İman Sahipleri İçin Sünnet-i Seniyyenin Önemi "Size iki şey

advertisement
İman Sahipleri İçin Sünnet-i Seniyyenin Önemi
"Size iki şey bırakıyorum ki, onlara tutunduğunuz müddetçe asla dalâlete düşmezsiniz:
Allah'ın Kitabı ve Peygamberi'nin sünneti." (1)
Rabbimiz'in "Bugün size dininizi kemale erdirdim, üzerinizdeki nimetimi tamamladım ve
size din olarak İslam'ı seçip-beğendim..." (Maide Suresi, 3) ayetiyle de bildirdiği gibi İslam
dini "son hak din"dir, Peygamberimiz Hz. Muhammed (sav) ise "Allah'ın Resûlü ve
peygamberlerin sonuncusudur." (Ahzab Suresi, 40) İman edenler Allah (cc)'ın rızasını,
rahmetini ve cennetini kazanmak için nasıl bir ahlak göstermeleri gerektiğini; nelerden
sakınıp nelere dikkat etmeleri gerektiğini; haram ve helalleri; kısaca Allah (cc)'ın hoşnut
olacağı umulan bir yaşamın nasıl olacağını tüm ayrıntıları ile Kuran'dan öğrenirler.

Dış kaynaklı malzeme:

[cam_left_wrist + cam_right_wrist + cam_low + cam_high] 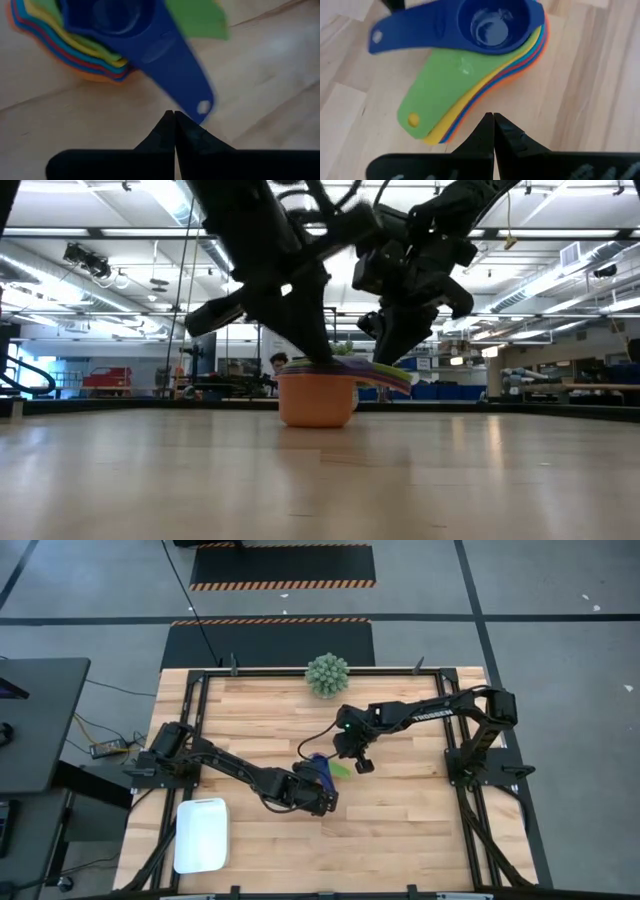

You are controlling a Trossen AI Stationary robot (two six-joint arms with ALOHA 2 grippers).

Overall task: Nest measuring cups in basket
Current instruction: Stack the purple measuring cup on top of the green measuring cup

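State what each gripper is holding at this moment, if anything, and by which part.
Nothing is held. The left gripper and the right gripper are both shut with nothing between their fingertips, poised just above the stack of measuring cups on the table.

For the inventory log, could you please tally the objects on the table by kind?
Measuring cups, stacked in one nest: at least 6 by rim colours (dark blue, green, yellow, light blue, red, orange)
White basket: 1
Spiky green ball plant: 1
Total: at least 8

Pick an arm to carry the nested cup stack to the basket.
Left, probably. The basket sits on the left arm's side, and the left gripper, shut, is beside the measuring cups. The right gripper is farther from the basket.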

Rabbimiz'in tüm inananlara bir diğer rahmeti ve lütfu ise Peygamber Efendimiz (sav)'in
sünnetidir.
Peygamberimiz (sav), Allah (cc)'ın "Andolsun, sizin için, Allah'ı ve ahiret gününü umanlar ve
Allah'ı çokça zikredenler için Allah'ın Resûlü'nde güzel bir örnek vardır" (Ahzap Suresi, 21)

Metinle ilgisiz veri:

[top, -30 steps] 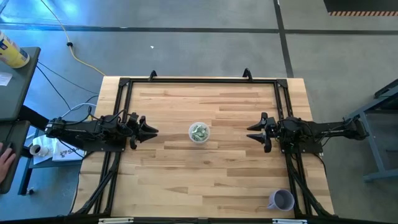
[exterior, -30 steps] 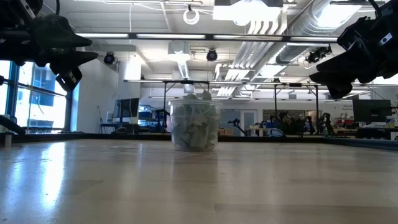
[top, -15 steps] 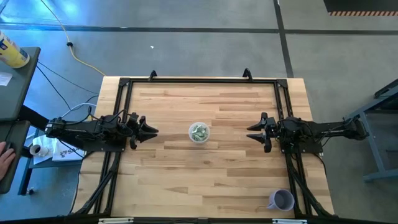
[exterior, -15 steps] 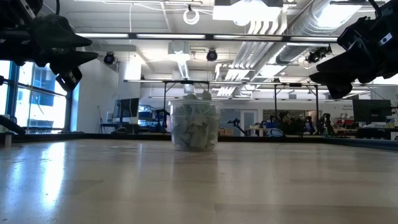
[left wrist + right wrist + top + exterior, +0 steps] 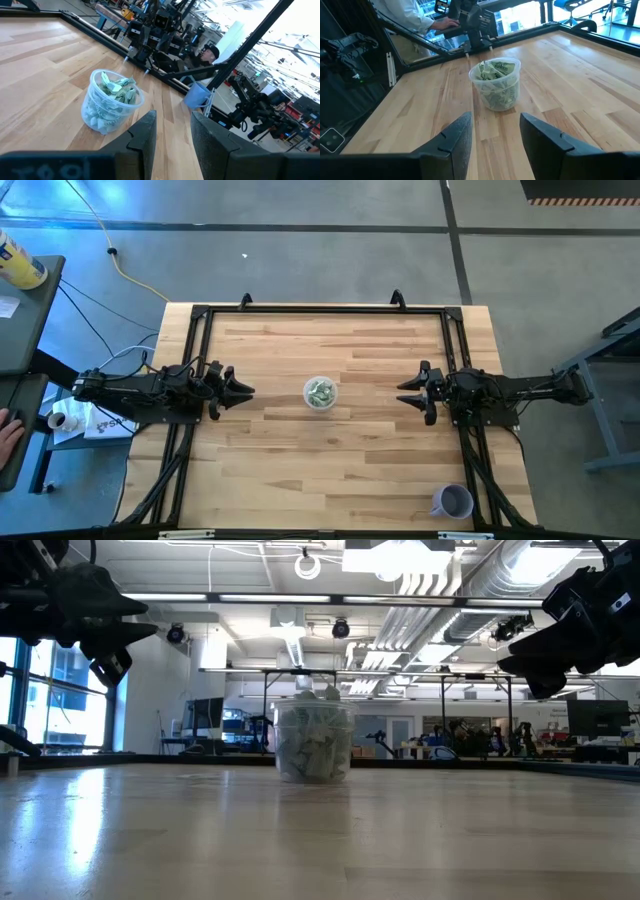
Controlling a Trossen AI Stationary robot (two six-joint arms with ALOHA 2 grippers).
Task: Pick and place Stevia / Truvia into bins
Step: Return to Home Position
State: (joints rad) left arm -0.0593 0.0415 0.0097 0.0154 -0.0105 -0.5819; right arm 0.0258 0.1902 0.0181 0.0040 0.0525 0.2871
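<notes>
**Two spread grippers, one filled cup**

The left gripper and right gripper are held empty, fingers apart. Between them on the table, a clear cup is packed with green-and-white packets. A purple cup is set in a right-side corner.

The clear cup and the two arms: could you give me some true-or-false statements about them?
1. The clear cup stands in the middle of the table, green-and-white packets inside. True.
2. The left jaws grip a packet. False: they are open and empty, left of the cup.
3. The right jaws are open, apart from the cup. True.
4. The purple cup touches the clear cup. False: it stands far off, at a table corner.
</notes>
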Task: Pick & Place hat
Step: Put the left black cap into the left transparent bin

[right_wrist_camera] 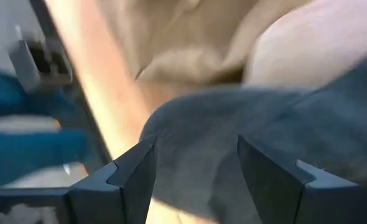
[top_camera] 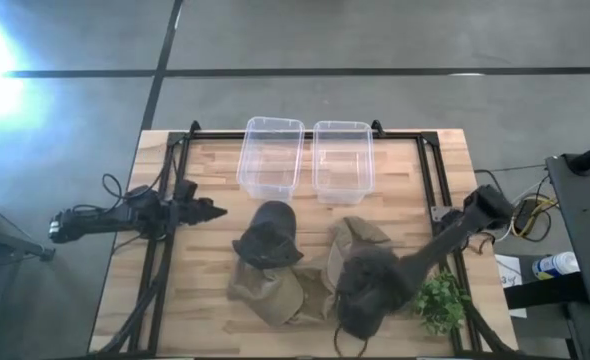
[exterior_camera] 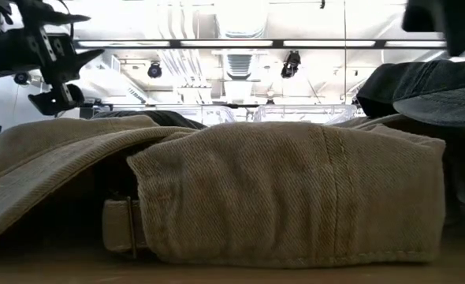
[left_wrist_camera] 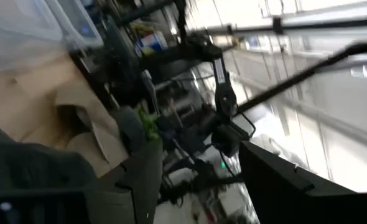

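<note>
Several caps lie heaped on the near half of the wooden table. One dark grey cap [top_camera: 267, 235] rests on a tan cap [top_camera: 270, 292]. A second dark grey cap [top_camera: 368, 288] lies over another tan cap [top_camera: 357, 238]; in the low view this dark cap [exterior_camera: 429, 87] sits above the tan heap [exterior_camera: 288, 189]. My right gripper [top_camera: 383, 278] reaches in from the table's right. It is open, with its fingers on either side of the dark cap's cloth [right_wrist_camera: 196, 134]. My left gripper [top_camera: 213, 211] hovers open at the table's left, clear of the caps. My right gripper [right_wrist_camera: 196, 149] has its open fingers [right_wrist_camera: 137, 171] standing on either side of the second dark grey cap. I cannot tell whether they touch the cloth.
Two clear plastic bins [top_camera: 271, 155] [top_camera: 342, 158] stand side by side at the far edge. A green leafy sprig [top_camera: 440, 300] lies at the near right corner. A black frame [top_camera: 305, 133] rims the table. Bare wood [top_camera: 205, 290] shows at the near left.
</note>
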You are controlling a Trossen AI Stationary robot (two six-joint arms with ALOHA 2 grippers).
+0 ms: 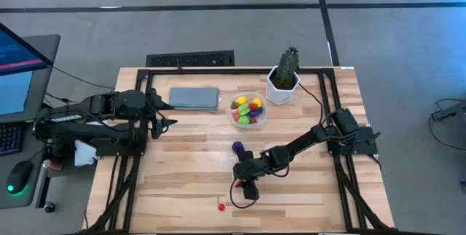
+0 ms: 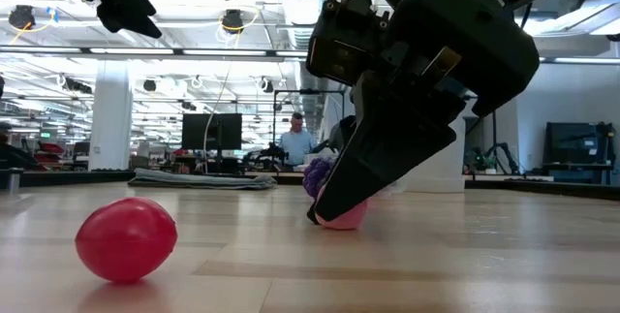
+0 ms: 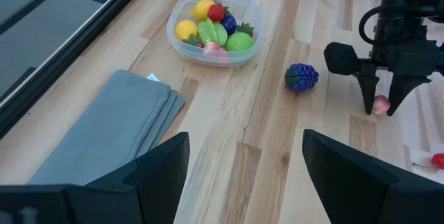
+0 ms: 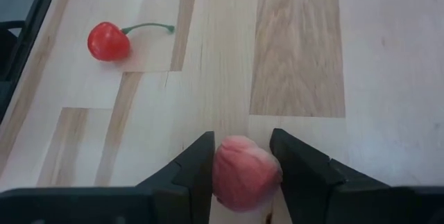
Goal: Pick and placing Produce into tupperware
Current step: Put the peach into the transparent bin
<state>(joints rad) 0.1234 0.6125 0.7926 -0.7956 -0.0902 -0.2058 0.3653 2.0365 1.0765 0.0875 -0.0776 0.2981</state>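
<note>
The clear round tupperware (image 1: 248, 111) (image 3: 177, 40) stands on the table's far middle and holds several yellow, green, red and blue toy pieces. A purple grape bunch (image 1: 238, 148) (image 3: 302, 77) lies on the wood. A red cherry (image 1: 220, 206) (image 4: 107, 41) lies near the near edge. My right gripper (image 1: 250, 189) (image 4: 241, 142) stands between them, shut on a small pink fruit (image 4: 244, 174). My left gripper (image 1: 169, 115) (image 3: 243, 175) hovers open at the table's left, beside the grey cloth. My right gripper pinches the pink fruit's two sides (image 4: 216, 172) between its fingers (image 4: 198, 165). The fingers come from above, slanting down. In the low view the pink fruit (image 2: 344, 220) sits at the fingertips with its underside on the table.
A folded grey cloth (image 1: 195, 98) (image 3: 97, 127) lies left of the tupperware. A potted cactus (image 1: 284, 82) stands to its far right. A keyboard (image 1: 191, 59) lies beyond the far edge. A person (image 2: 295, 139) stands far off in the room. Bare wood lies along the near edge.
</note>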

ayeti ile ahlakını tüm insanlara örnek gösterdiği mübarek bir insandır. İmanı, takvası, ilmi
ve üstün ahlakı ile tüm insanlara örnektir. Sabrı, tevekkülü, cesareti, Allah (cc)'a bağlılığı ve
yakınlığı, adaleti, müminlere olan merhameti, sevgisi ve şefkati, feraseti ve basireti ile
müminlerin kendisine hayranlık duydukları bir ahlaka sahiptir. Bu özelliklere sahip olmayı,
iman eden her insan gönülden ister ve bunun için de ciddi bir çaba gösterir. Çünkü
Peygamberimiz (sav)'in ahlakına benzer bir ahlaka sahip olmak, Kuran ahlakını yaşamak
anlamına gelir. İşte tüm bu nedenlerle Kuran'ı anlamak ve yaşamak isteyenler için
Peygamberimiz (sav)'in tüm sözleri, uygulamaları, kararları, öğütleri, tavsiyeleri ve
yaşamının her anı -diğer bir deyişle sünneti- çok değerli bir rehberdir. Allah (cc) Kuran'da
peygambere itaat etmenin ve onun yoluna uymanın önemini pek çok ayetle bildirmiştir. Bu
ayetlerden biri şu şekildedir:
"Kim Resûl'e itaat ederse, gerçekte Allah'a itaat etmiş olur. Kim de yüz çevirirse, Biz seni
onların üzerine koruyucu göndermedik." (Nisa Suresi, 80)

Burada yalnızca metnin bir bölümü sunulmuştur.